The regression coefficients in this case can be thought of as pairwise comparisons with the central region. Note that the confidence intervals of the regression coefficient with the north region overlap with zero.
pg.homoscedasticity(data=df07surf,dv='CTDTMP',group='region')
W | pval | equal_var | |
---|---|---|---|
levene | 9.765584 | 0.000109 | False |
res = smf.ols(formula="CTDTMP ~ region", data=df07surf).fit()
res.summary()
Dep. Variable: | CTDTMP | R-squared: | 0.562 |
---|---|---|---|
Model: | OLS | Adj. R-squared: | 0.556 |
Method: | Least Squares | F-statistic: | 86.69 |
Date: | Mon, 13 Jan 2025 | Prob (F-statistic): | 6.09e-25 |
Time: | 11:28:43 | Log-Likelihood: | -276.85 |
No.
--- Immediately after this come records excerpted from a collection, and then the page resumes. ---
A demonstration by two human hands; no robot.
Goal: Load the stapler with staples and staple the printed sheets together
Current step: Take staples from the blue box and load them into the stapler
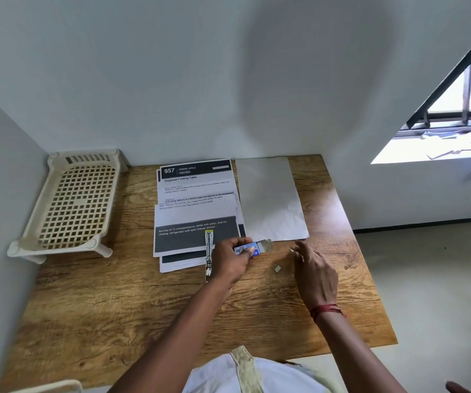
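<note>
My left hand (230, 258) grips a small blue staple box (249, 248) with its cardboard flap open toward the right. My right hand (313, 268) hovers just right of the box and pinches a thin strip of staples (292, 251) between fingertips. An opened silver stapler (208, 252) lies flat along the lower right edge of the printed sheets (196, 211), partly hidden by my left hand. A small block of staples (277, 268) rests on the wooden table (132, 302) between my hands.
A blank white sheet (271, 199) lies right of the printed stack. A beige plastic rack (72, 202) stands at the table's left back corner against the wall. The table's right edge drops to the floor.
</note>
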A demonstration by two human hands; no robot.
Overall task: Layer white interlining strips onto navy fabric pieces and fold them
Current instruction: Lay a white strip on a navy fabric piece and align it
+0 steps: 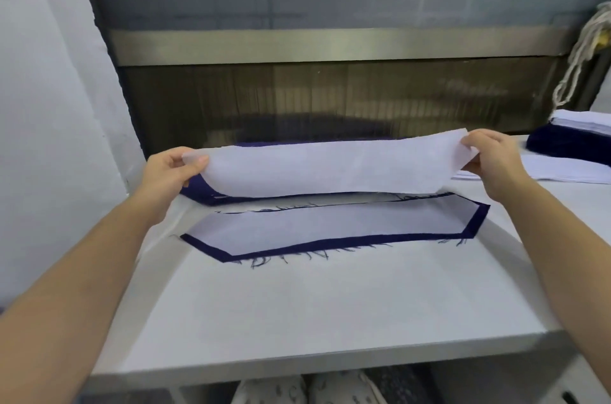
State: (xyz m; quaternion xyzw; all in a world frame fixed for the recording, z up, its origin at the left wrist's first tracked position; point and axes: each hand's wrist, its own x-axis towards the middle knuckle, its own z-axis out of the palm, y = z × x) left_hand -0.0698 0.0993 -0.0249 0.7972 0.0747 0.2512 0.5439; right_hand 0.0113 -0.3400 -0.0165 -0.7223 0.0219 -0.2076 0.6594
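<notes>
I see a thin, matt white interlining strip (330,169) | navy fabric piece (330,245) woven, edges frayed | table (330,304) matt white | bar (330,45) brushed metal

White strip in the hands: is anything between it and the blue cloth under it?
Nothing visible is. The white interlining strip, pinched at its ends by the left hand and right hand, hangs above the navy fabric piece; the already layered piece lies nearer.

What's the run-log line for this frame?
left hand: pinches white strip | right hand: pinches its other end | white strip: held above far navy piece | near navy piece: already layered
</notes>
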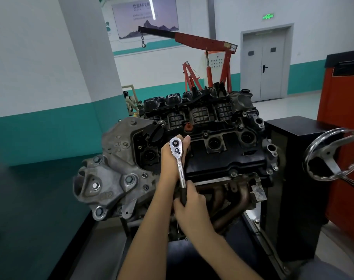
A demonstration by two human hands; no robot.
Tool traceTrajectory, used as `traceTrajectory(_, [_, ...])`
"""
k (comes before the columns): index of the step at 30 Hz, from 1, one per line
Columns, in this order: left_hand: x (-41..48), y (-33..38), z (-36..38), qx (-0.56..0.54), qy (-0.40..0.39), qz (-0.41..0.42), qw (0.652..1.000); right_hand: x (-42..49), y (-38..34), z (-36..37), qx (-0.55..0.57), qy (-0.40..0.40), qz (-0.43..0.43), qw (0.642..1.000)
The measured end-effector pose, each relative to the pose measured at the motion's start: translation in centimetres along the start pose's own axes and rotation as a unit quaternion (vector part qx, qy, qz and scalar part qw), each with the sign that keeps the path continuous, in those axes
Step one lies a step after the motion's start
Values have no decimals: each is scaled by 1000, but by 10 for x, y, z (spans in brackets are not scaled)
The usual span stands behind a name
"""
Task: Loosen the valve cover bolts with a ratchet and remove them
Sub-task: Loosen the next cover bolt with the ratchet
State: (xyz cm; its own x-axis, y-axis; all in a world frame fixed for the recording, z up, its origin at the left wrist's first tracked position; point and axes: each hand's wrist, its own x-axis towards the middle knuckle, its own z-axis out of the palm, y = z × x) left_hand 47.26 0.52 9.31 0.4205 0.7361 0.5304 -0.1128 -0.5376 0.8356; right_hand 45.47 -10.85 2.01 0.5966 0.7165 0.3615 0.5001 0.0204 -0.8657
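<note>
An engine sits on a stand in front of me, topped by a black valve cover [222, 158] with several small bolts along its edges, one bolt [233, 174] on the near rim. A chrome ratchet [179, 160] stands with its head over the cover's left middle. My left hand [172, 156] wraps around the ratchet head from beneath, hiding the socket and the bolt under it. My right hand [192, 203] grips the black handle at the near end.
A grey timing cover [115, 168] bulges at the left, exhaust pipes [232, 201] run below the cover. A chrome handwheel [333, 156] juts out on the right beside a black cabinet [293, 178]. A red engine crane [208, 57] stands behind, a red tool cabinet [345, 118] at far right.
</note>
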Motion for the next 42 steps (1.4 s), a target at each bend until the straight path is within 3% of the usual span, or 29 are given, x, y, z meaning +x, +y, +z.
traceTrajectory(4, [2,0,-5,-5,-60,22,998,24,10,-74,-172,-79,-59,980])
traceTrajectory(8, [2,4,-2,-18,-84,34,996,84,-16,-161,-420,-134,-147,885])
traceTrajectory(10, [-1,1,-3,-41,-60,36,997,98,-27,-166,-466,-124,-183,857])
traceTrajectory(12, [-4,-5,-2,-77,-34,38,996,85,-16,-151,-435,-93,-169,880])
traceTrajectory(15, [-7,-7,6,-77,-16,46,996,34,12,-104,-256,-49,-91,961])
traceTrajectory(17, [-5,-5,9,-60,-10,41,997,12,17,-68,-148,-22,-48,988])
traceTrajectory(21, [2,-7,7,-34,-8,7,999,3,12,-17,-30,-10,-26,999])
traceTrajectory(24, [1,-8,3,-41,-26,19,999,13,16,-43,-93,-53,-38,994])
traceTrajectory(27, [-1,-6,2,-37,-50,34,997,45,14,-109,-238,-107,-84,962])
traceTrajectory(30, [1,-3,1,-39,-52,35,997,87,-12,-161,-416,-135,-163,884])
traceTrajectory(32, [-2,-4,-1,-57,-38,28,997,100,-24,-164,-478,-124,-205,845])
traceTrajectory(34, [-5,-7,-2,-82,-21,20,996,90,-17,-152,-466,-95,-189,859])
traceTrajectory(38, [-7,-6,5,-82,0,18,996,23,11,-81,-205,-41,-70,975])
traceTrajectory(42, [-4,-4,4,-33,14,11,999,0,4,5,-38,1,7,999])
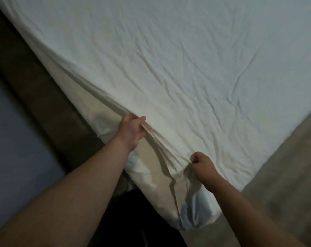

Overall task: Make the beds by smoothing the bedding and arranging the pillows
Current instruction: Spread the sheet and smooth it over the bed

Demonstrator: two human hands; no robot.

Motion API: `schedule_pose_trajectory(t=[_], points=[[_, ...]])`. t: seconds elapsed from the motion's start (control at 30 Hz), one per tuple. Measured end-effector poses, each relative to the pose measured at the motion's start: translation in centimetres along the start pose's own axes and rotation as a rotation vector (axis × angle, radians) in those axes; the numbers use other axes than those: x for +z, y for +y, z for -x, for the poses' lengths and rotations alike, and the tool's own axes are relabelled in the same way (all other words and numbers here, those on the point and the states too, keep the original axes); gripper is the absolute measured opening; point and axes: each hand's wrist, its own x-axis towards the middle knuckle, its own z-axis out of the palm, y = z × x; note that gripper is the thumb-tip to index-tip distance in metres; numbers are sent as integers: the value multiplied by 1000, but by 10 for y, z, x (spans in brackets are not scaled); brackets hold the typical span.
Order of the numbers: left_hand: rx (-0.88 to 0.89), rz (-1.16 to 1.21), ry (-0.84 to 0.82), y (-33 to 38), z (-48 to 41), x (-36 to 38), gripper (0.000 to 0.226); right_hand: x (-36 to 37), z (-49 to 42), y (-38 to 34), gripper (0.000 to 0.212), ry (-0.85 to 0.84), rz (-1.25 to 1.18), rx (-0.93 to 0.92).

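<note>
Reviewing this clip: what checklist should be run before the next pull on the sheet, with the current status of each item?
1. Left hand grips the sheet edge: ok.
2. Right hand pinches the sheet: ok.
3. Sheet top smooth: not ok, creased.
4. Sheet fitted at the bed corner: not ok, bunched and loose.
5. Other corners fitted: cannot tell, out of view.

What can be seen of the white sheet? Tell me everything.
The white sheet looks like thin cotton, spread flat and covered in fine creases. At the near corner it is lifted and bunched into long folds. The left hand grips a fold along the side edge; the right hand grips a bunch by the corner. Below them it hangs gathered over a cream layer.
</note>
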Motion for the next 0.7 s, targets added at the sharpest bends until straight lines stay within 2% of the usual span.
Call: schedule_pose_trajectory(t=[0.1, 0.2, 0.23, 0.27, 0.33, 0.4, 0.47, 0.53, 0.6, 0.67, 0.7], points=[[123, -87, 72, 19, -17, 44, 31, -23, -8, -3, 18, 130, -111, 52], [193, -226, 104, 29, -34, 87, 27, -31, -19, -11, 10, 292, -62, 13], [218, -253, 94, 31, -41, 101, 26, -30, -22, -14, 13, 370, -6, -24], [244, -271, 83, 33, -47, 115, 27, -26, -22, -17, 34, 439, 83, -81], [302, -316, 71, 37, -58, 140, 30, -11, -22, -18, 75, 460, 369, -219], [365, -367, 92, 37, -68, 158, 31, 3, -25, -10, 82, 421, 597, -298], [405, -441, 122, 34, -75, 169, 31, -4, -36, 1, 87, 372, 614, -245], [408, -467, 117, 31, -77, 172, 29, -29, -50, 12, 83, 274, 541, -181], [416, -480, 72, 24, -76, 170, 23, -63, -68, 20, 67, 251, 455, -174], [536, -605, 82, 13, -69, 166, 23, -99, -89, 24, 48, 266, 372, -208], [643, -712, 138, 4, -62, 163, 27, -114, -100, 24, 38, 260, 364, -235]])
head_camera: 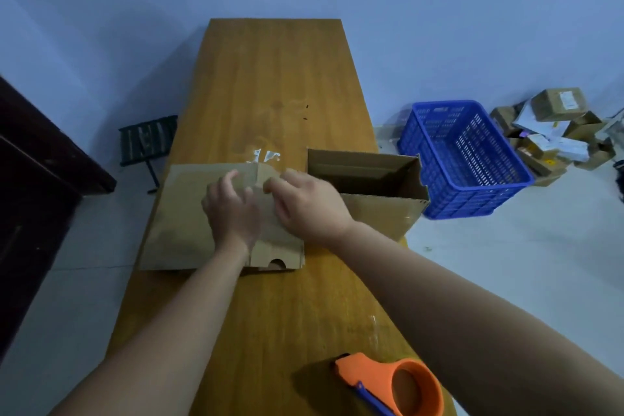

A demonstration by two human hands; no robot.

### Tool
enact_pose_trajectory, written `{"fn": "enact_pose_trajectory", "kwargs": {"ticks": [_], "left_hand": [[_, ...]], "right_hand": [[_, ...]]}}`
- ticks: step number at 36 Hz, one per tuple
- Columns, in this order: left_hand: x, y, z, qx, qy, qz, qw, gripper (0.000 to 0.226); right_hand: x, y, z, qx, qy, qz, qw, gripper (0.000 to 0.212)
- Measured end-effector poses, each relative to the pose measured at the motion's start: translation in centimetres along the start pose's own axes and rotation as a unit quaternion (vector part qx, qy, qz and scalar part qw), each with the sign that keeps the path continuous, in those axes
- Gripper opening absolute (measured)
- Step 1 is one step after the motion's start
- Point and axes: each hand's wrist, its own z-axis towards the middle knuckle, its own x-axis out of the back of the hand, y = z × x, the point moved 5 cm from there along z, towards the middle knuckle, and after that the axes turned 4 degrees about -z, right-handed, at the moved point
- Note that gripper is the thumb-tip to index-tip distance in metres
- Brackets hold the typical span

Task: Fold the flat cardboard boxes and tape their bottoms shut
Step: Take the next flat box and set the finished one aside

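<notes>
A flat brown cardboard box [179, 219] lies across the left side of the wooden table [277, 78]. My left hand [233, 209] lies on its middle with fingers curled at a flap edge. My right hand [310, 203] is beside it, fingers bent and pinching the same flap near its top edge. An erected open cardboard box [378, 192] stands just right of my hands at the table's right edge. An orange tape dispenser [401, 385] lies at the near right of the table, under my right forearm.
A blue plastic crate [472, 159] sits on the floor to the right, with a pile of small parcels [553, 125] behind it. A dark stool [148, 138] stands left of the table. Dark furniture [33, 196] fills the left edge. Tape scraps [266, 155] stick to the tabletop.
</notes>
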Motion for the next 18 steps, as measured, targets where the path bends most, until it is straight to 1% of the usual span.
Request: {"fn": "enact_pose_trajectory", "kwargs": {"ticks": [1, 2, 3, 5, 7, 9, 11, 12, 14, 16, 18], "left_hand": [[1.0, -1.4, 0.3, 0.000, 0.005, 0.041, 0.999, 0.042], [1.8, -3.0, 0.6, 0.006, 0.009, 0.084, 0.996, 0.042], [2.8, -4.7, 1.0, 0.029, 0.009, 0.120, 0.992, 0.044], [4.4, -8.2, 1.7, 0.112, -0.008, 0.165, 0.980, 0.055], [5.8, -11.3, 2.2, 0.184, -0.027, 0.185, 0.965, 0.074], [7.1, -13.5, 2.4, 0.232, -0.033, 0.168, 0.958, 0.088], [7.6, -15.2, 2.6, 0.268, -0.037, 0.106, 0.957, 0.091], [7.8, -15.7, 2.7, 0.276, -0.038, 0.083, 0.957, 0.087], [8.1, -16.3, 2.8, 0.267, -0.029, 0.066, 0.961, 0.075], [8.7, -16.7, 3.0, 0.243, -0.006, 0.048, 0.969, 0.057], [9.0, -16.6, 3.1, 0.241, -0.002, -0.002, 0.971, 0.045]], "right_hand": [[-1.3, -1.0, -0.2, -0.014, -0.046, 0.027, 0.999, 0.021], [-2.8, -1.6, -0.5, -0.047, -0.094, 0.048, 0.993, 0.023], [-4.3, -2.0, -1.0, -0.093, -0.143, 0.063, 0.983, 0.027], [-7.0, -2.3, -2.1, -0.215, -0.228, 0.119, 0.942, 0.038], [-8.8, -2.4, -3.2, -0.321, -0.261, 0.181, 0.892, 0.050], [-10.3, -2.2, -3.9, -0.405, -0.278, 0.209, 0.846, 0.056], [-11.8, -2.0, -4.8, -0.478, -0.285, 0.218, 0.801, 0.058], [-12.4, -1.9, -5.2, -0.511, -0.281, 0.222, 0.781, 0.058], [-13.3, -1.7, -5.8, -0.559, -0.253, 0.239, 0.753, 0.055], [-13.7, -1.4, -6.2, -0.582, -0.220, 0.258, 0.739, 0.049], [-13.7, -0.9, -6.6, -0.598, -0.186, 0.270, 0.731, 0.044]]}}
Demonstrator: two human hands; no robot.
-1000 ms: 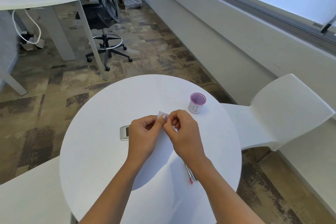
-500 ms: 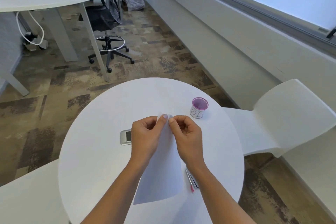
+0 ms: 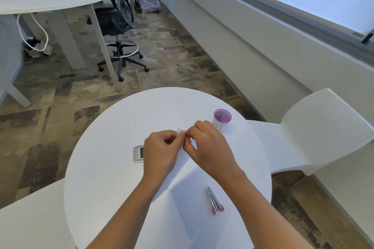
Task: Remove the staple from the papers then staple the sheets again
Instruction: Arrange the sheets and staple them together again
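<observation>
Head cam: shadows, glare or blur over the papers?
Head view: soft shadows fall across the papers and table; no glare or blur at centre, but white on white leaves the sheet edges faint; the staple is too small to see.

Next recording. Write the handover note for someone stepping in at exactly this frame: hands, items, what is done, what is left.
Left hand: pinches the top corner of the papers.
Right hand: pinches the same corner from the other side.
The papers' lower part lies on the round table.
The grey device, probably the stapler, lies just left of the left hand.
The pink-tipped metal tool lies beside the right forearm.
The pink cup stands beyond the right hand.
Done: unclear; the staple is too small to see.
Left: confirm it is out, then restaple.
</observation>
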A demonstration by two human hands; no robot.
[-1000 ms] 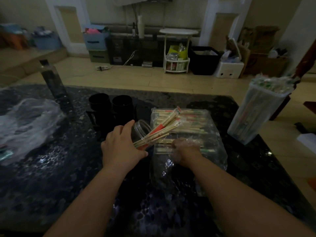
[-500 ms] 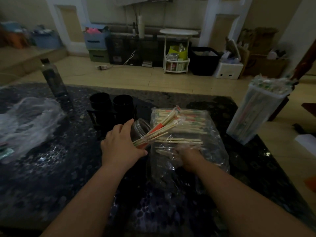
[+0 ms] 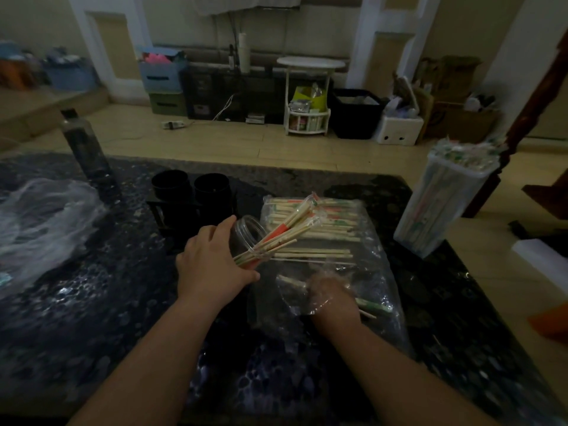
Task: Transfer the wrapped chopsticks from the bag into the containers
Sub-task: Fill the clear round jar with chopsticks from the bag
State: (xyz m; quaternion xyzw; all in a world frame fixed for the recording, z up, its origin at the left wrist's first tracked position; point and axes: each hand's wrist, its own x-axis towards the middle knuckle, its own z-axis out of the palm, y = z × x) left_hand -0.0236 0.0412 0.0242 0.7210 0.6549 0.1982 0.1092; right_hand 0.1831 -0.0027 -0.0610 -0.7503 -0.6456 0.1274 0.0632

Observations: | 138 | AIC: | 559.7 |
Df Residuals: | 135 | BIC: | 568.5 |
Df Model: | 2 | ||
Covariance Type: | nonrobust |
coef | std err | t | P>|t| | [0.025 | 0.975] | |
---|---|---|---|---|---|---|
Intercept | 10.7920 | 0.284 | 37.991 | 0.000 | 10.230 | 11.354 |
region[T.north] | -0.6675 | 0.474 | -1.409 | 0.161 | -1.605 | 0.270 |
region[T.south] | 3.8250 | 0.354 | 10.801 | 0.000 | 3.125 | 4.525 |
Omnibus: | 8.796 | Durbin-Watson: | 0.310 |
---|---|---|---|
Prob(Omnibus): | 0.012 | Jarque-Bera (JB): | 4.392 |
Skew: | -0.204 | Prob(JB): | 0.111 |
Kurtosis: | 2.227 | Cond. No. | 4.28 |
Notes:
[1] Standard Errors assume that the covariance matrix of the errors is correctly specified.